As forças norte-americanas completaram a transferência de todos os detidos, com excepção de 200, para custódia iraquiana a 15 de Julho de 2010, sem quaisquer garantias contra a prática de tortura ou maus-tratos.  

O relatório da Amnistia também destaca as detenções a longo prazo na região Norte do Curdistão pela polícia de segurança Asayish. 

Walid Yunis Ahmad, de 52 anos de idade e pai de três filhos, tem estado arbitrariamente detido, sem qualquer acusação ou julgamento, há mais de 10 anos desde a detenção a 6 de Fevereiro de 2000 em Erbil, pelos membros da Asayish, na capital da região semi-autónoma do Curdistão no Iraque.  

  

Para a Amnistia Internacional, Walid é o detido mantido há mais tempo sem julgamento no Iraque.  

Três anos após a detenção de Walid, a sua família descobriu que ainda se encontrava vivo, embora detido, e foi-lhe permitida visitá-lo. 

Walid Yunis Ahmad terá sido alegadamente torturado e mantido em solitária desde a greve de fome que fez durante 45 dias em 2008 como protesto pala sua continuada detenção. Walid encontra-se actualmente detido na sede da Asayish, em Erbil. 

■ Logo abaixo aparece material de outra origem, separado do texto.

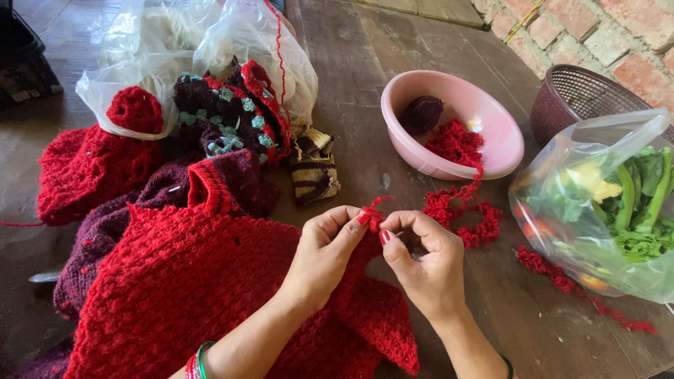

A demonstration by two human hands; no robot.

“As autoridades iraquianas têm de tomar medidas firmes e decisivas agora, na conclusão da transferência dos estabelecimentos prisionais para sua custódia, a fim de demonstrar que têm vontade política para defender os direitos humanos de todos os iraquianos, em conformidade com as suas obrigações internacionais, e acabar com a tortura e outros abusos graves dos direitos dos detidos, que hoje em dia é tão dominante”, afirmou Malcolm Smart.

 “Os detidos que são mantidos durante longos períodos, sem acusações criminais reconhecidas contra si e sem serem julgados, devem ser imediatamente libertados ou levados a julgamento, em plena concordância com os padrões internacionais de um julgamento justo, e sem o recurso à pena de morte”.